**AIM OF THE TASK**
The listing below is to be reproduced in full, character for character.

INPUT DATA START

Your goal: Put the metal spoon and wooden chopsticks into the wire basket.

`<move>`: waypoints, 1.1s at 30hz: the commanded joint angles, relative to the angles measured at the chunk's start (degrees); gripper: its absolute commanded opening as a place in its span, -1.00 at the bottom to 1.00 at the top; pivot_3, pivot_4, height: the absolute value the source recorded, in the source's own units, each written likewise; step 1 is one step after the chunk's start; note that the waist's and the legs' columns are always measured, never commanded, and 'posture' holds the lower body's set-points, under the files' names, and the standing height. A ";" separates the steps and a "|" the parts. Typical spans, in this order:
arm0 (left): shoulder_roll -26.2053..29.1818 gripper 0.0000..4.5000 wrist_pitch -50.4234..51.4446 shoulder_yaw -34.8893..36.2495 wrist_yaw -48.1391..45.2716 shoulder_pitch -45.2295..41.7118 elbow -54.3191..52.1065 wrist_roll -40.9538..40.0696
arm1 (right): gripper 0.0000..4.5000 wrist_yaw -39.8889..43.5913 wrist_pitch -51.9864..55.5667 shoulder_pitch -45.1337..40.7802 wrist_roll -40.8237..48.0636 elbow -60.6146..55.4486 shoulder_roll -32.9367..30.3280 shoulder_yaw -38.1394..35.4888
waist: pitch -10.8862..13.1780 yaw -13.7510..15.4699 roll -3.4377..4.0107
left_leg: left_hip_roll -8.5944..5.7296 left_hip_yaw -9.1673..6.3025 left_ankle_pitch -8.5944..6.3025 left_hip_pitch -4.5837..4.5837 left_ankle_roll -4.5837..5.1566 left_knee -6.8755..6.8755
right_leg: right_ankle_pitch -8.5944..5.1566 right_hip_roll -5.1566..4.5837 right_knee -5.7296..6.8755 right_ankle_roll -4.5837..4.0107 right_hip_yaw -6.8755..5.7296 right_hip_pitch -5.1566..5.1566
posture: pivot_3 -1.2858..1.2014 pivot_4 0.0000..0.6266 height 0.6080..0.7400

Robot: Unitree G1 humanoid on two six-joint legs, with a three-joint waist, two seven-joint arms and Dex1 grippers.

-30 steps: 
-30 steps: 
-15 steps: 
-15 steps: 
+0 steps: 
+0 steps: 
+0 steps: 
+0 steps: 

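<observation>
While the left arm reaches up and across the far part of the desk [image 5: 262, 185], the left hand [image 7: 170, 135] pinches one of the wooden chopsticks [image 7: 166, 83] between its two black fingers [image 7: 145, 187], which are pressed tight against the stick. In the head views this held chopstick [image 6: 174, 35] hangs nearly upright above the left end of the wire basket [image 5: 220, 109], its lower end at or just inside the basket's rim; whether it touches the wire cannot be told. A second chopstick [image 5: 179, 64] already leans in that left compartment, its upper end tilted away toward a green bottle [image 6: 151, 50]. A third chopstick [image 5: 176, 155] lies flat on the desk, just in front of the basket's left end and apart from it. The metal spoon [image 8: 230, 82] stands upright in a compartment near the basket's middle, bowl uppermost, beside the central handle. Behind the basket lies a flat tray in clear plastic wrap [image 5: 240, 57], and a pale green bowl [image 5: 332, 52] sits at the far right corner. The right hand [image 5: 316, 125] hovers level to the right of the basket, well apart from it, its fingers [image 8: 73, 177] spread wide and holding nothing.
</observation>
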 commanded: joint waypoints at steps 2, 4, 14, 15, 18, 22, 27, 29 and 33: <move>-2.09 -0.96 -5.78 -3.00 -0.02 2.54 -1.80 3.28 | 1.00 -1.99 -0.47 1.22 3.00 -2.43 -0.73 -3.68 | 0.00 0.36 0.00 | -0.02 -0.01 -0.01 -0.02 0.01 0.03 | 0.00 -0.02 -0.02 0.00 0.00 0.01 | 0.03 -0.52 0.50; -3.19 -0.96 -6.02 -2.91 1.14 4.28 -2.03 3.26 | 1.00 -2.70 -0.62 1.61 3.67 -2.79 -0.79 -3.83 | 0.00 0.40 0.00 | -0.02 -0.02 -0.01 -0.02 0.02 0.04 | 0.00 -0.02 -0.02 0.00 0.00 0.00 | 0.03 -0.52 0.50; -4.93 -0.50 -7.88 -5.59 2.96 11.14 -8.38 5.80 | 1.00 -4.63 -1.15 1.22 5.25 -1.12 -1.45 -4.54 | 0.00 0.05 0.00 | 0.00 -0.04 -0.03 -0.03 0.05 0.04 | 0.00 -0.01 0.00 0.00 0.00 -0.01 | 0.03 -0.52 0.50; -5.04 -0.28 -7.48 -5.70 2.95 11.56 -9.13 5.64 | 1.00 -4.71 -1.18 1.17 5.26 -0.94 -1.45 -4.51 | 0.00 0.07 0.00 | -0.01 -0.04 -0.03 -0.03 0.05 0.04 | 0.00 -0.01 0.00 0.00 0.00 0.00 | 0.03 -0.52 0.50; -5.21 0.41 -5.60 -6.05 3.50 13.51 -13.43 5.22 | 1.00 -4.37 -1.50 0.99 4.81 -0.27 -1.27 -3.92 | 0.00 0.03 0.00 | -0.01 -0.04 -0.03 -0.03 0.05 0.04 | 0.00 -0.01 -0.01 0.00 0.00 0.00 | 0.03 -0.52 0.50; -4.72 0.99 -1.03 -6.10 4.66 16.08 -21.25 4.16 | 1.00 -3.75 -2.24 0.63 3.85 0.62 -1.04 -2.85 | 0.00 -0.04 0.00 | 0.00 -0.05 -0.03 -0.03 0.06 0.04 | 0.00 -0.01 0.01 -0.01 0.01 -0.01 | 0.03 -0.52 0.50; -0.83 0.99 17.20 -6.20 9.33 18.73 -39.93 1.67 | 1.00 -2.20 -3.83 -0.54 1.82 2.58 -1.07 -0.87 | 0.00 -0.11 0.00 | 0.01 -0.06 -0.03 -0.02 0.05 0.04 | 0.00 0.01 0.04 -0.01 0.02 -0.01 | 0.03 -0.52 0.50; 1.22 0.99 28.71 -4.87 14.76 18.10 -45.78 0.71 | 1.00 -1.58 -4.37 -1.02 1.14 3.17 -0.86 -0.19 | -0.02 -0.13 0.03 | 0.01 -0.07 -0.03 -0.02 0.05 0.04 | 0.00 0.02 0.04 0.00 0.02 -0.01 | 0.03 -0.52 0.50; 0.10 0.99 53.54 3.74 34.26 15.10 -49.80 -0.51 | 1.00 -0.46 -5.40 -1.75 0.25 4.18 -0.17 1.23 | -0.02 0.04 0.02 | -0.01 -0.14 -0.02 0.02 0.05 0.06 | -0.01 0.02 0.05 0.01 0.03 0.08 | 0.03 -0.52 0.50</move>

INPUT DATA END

**OUTPUT BELOW**
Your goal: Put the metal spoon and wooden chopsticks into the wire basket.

`<move>`: waypoints, 1.1s at 30hz: the commanded joint angles, relative to the angles measured at the chunk's start (degrees); gripper: its absolute commanded opening as a place in its span, -1.00 at the bottom to 1.00 at the top; pivot_3, pivot_4, height: the absolute value the source recorded, in the source's own units, each written likewise; step 1 is one step after the chunk's start; note that the waist's and the legs' columns are always measured, never commanded, and 'posture' holds the lower body's set-points, under the files' names, and the standing height. A ";" separates the steps and a "|" the parts. Typical spans, in this order:
arm0 (left): shoulder_roll -26.2053..29.1818 gripper 0.0000..4.5000 wrist_pitch -50.4234..51.4446 shoulder_yaw -34.8893..36.2495 wrist_yaw -48.1391..45.2716 shoulder_pitch -45.2295..41.7118 elbow -54.3191..52.1065 wrist_roll -40.9538..40.0696
arm1 (right): gripper 0.0000..4.5000 wrist_yaw -39.8889..43.5913 wrist_pitch -51.9864..55.5667 shoulder_pitch -45.1337..40.7802 wrist_roll -40.8237..48.0636 elbow -60.6146..55.4486 shoulder_roll -32.9367..30.3280 shoulder_yaw -38.1394..35.4888
waist: pitch -10.8862..13.1780 yaw -13.7510..15.4699 roll -3.4377..4.0107
left_leg: left_hip_roll -8.5944..5.7296 left_hip_yaw -9.1673..6.3025 left_ankle_pitch -8.5944..6.3025 left_hip_pitch -4.5837..4.5837 left_ankle_roll -4.5837..5.1566 left_knee -6.8755..6.8755
right_leg: right_ankle_pitch -8.5944..5.1566 right_hip_roll -5.1566..4.5837 right_knee -5.7296..6.8755 right_ankle_roll -4.5837..4.0107 right_hip_yaw -6.8755..5.7296 right_hip_pitch -5.1566..5.1566
posture: pivot_3 -1.2858..1.2014 pivot_4 0.0000..0.6266 height 0.6080..0.7400

Robot: Unitree G1 humanoid on two six-joint legs, with a three-joint waist, two seven-joint arms and Dex1 grippers.

-30 steps: 
-30 steps: 
-15 steps: 
-15 steps: 
+0 steps: 
+0 steps: 
+0 steps: 
+0 steps: 

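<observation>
While the left arm reaches up and across the far part of the desk [image 5: 262, 185], the left hand [image 7: 170, 135] pinches one of the wooden chopsticks [image 7: 166, 83] between its two black fingers [image 7: 145, 187], which are pressed tight against the stick. In the head views this held chopstick [image 6: 174, 35] hangs nearly upright above the left end of the wire basket [image 5: 220, 109], its lower end at or just inside the basket's rim; whether it touches the wire cannot be told. A second chopstick [image 5: 179, 64] already leans in that left compartment, its upper end tilted away toward a green bottle [image 6: 151, 50]. A third chopstick [image 5: 176, 155] lies flat on the desk, just in front of the basket's left end and apart from it. The metal spoon [image 8: 230, 82] stands upright in a compartment near the basket's middle, bowl uppermost, beside the central handle. Behind the basket lies a flat tray in clear plastic wrap [image 5: 240, 57], and a pale green bowl [image 5: 332, 52] sits at the far right corner. The right hand [image 5: 316, 125] hovers level to the right of the basket, well apart from it, its fingers [image 8: 73, 177] spread wide and holding nothing.
</observation>
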 commanded: joint waypoints at steps 2, 4, 14, 15, 18, 22, 27, 29 and 33: <move>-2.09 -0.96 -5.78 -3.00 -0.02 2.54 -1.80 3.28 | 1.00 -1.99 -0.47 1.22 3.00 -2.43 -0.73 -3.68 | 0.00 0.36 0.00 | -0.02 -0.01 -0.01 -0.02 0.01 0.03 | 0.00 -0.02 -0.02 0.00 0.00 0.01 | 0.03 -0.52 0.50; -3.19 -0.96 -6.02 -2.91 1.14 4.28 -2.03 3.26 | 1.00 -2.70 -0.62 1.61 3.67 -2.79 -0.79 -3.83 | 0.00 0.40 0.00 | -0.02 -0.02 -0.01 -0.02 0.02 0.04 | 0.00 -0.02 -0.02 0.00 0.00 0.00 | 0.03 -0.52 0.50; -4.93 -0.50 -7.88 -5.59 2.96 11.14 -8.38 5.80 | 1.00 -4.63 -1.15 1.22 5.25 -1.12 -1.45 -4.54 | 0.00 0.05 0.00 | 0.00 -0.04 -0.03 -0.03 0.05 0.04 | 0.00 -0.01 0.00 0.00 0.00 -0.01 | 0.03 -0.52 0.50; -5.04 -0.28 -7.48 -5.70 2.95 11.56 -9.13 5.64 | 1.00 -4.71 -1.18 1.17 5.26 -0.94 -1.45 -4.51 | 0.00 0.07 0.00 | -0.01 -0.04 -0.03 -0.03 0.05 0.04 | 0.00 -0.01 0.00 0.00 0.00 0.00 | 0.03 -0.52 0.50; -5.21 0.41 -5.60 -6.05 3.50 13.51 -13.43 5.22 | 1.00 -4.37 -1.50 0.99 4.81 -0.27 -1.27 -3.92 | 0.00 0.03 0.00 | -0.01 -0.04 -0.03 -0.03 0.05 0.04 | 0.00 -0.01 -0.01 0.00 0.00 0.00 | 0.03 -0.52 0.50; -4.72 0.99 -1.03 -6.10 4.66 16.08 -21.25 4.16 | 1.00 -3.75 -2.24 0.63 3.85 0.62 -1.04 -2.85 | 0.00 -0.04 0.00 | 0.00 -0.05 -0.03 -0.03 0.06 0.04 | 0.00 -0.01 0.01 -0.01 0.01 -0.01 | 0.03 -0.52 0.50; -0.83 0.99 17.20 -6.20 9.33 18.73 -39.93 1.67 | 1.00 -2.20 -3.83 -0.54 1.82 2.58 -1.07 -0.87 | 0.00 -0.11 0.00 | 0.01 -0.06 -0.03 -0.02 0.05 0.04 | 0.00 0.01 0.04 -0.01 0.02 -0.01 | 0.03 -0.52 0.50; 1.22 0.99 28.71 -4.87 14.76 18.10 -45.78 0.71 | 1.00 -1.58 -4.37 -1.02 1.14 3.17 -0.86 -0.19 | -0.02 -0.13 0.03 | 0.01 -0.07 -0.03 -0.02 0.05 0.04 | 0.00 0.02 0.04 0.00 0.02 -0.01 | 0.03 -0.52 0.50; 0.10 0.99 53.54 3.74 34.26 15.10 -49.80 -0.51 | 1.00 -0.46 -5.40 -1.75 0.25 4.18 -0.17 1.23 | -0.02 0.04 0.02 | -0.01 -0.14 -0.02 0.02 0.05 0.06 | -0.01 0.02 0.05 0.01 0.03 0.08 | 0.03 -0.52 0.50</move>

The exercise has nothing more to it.